§ **HOW TO COMPLETE THIS TASK**:
Copy the data exactly. Leave nothing out.

[INFORMATION SHOWN — start]

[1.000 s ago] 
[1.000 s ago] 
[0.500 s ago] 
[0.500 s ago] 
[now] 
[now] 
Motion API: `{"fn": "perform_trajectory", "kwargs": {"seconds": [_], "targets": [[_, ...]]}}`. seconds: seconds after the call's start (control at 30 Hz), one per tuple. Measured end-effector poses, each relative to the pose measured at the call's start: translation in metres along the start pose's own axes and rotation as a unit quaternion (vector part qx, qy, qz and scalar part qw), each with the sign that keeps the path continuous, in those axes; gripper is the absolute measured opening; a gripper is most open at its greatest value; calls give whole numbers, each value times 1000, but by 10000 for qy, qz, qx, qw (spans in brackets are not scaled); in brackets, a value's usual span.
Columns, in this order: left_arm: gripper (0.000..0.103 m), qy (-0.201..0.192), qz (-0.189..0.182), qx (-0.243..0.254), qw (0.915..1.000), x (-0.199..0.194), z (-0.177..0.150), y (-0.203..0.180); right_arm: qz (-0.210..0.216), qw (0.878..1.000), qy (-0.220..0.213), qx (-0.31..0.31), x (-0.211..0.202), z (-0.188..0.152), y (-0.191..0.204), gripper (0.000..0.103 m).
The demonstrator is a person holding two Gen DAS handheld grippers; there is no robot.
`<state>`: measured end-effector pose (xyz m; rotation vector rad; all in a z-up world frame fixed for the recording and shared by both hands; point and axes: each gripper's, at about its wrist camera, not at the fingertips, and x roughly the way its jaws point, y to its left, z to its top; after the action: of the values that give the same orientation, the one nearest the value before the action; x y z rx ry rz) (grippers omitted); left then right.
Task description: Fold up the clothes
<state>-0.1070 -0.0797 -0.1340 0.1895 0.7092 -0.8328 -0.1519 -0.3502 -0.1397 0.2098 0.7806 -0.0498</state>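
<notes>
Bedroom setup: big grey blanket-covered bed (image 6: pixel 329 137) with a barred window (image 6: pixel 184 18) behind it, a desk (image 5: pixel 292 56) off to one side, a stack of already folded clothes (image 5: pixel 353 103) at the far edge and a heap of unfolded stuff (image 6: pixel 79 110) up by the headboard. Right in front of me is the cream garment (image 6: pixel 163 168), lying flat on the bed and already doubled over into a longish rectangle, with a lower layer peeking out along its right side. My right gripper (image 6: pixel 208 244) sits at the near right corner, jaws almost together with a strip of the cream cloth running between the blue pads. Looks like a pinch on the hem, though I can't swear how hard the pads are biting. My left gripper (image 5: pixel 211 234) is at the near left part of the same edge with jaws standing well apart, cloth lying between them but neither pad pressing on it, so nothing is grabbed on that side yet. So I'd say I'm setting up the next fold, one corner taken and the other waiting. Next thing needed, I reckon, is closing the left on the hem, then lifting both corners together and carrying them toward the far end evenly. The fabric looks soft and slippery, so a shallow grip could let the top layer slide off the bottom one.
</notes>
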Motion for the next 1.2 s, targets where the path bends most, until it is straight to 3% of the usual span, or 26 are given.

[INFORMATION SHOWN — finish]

§ **ANSWER SPACE**:
[1.000 s ago] 
[1.000 s ago] 
[0.500 s ago] 
[0.500 s ago] 
[now] 
[now] 
Motion API: `{"fn": "perform_trajectory", "kwargs": {"seconds": [_], "targets": [[_, ...]]}}`. seconds: seconds after the call's start (control at 30 Hz), one per tuple. Measured end-effector poses, each relative to the pose measured at the call's start: translation in metres along the start pose's own axes and rotation as a unit quaternion (vector part qx, qy, qz and scalar part qw), each with the sign that keeps the path continuous, in those axes; gripper is the absolute measured opening; a gripper is most open at its greatest value; calls give whole numbers, each value times 1000, but by 10000 for qy, qz, qx, qw (spans in brackets are not scaled); in brackets, a value's usual span.
Columns, in this order: left_arm: gripper (0.000..0.103 m), qy (-0.201..0.192), qz (-0.189..0.182), qx (-0.243..0.254), qw (0.915..1.000), x (-0.199..0.194), z (-0.177..0.150), y (-0.203..0.180); right_arm: qz (-0.210..0.216), qw (0.878..1.000), qy (-0.220..0.213), qx (-0.31..0.31), x (-0.211..0.202), z (-0.188..0.152), y (-0.191..0.204), gripper (0.000..0.103 m).
The demonstrator is a person holding two Gen DAS handheld grippers; there is no robot.
`<state>`: measured end-effector pose (xyz m; rotation vector rad; all in a z-up world frame fixed for the recording and shared by both hands; point and axes: each gripper's, at about its wrist camera, not at the fingertips, and x roughly the way its jaws point, y to its left, z to its top; after the action: of the values that give the same orientation, the one nearest the value before the action; x y z rx ry rz) (grippers omitted); left then right.
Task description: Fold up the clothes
<state>-0.1070 -0.0797 -0.1340 0.1895 0.7092 -0.8328 -0.1519 -0.3502 -0.1397 0.2098 0.7806 -0.0498</state>
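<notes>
Bedroom setup: big grey blanket-covered bed (image 6: pixel 329 137) with a barred window (image 6: pixel 184 18) behind it, a desk (image 5: pixel 292 56) off to one side, a stack of already folded clothes (image 5: pixel 353 103) at the far edge and a heap of unfolded stuff (image 6: pixel 79 110) up by the headboard. Right in front of me is the cream garment (image 6: pixel 163 168), lying flat on the bed and already doubled over into a longish rectangle, with a lower layer peeking out along its right side. My right gripper (image 6: pixel 208 244) sits at the near right corner, jaws almost together with a strip of the cream cloth running between the blue pads. Looks like a pinch on the hem, though I can't swear how hard the pads are biting. My left gripper (image 5: pixel 211 234) is at the near left part of the same edge with jaws standing well apart, cloth lying between them but neither pad pressing on it, so nothing is grabbed on that side yet. So I'd say I'm setting up the next fold, one corner taken and the other waiting. Next thing needed, I reckon, is closing the left on the hem, then lifting both corners together and carrying them toward the far end evenly. The fabric looks soft and slippery, so a shallow grip could let the top layer slide off the bottom one.
</notes>
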Motion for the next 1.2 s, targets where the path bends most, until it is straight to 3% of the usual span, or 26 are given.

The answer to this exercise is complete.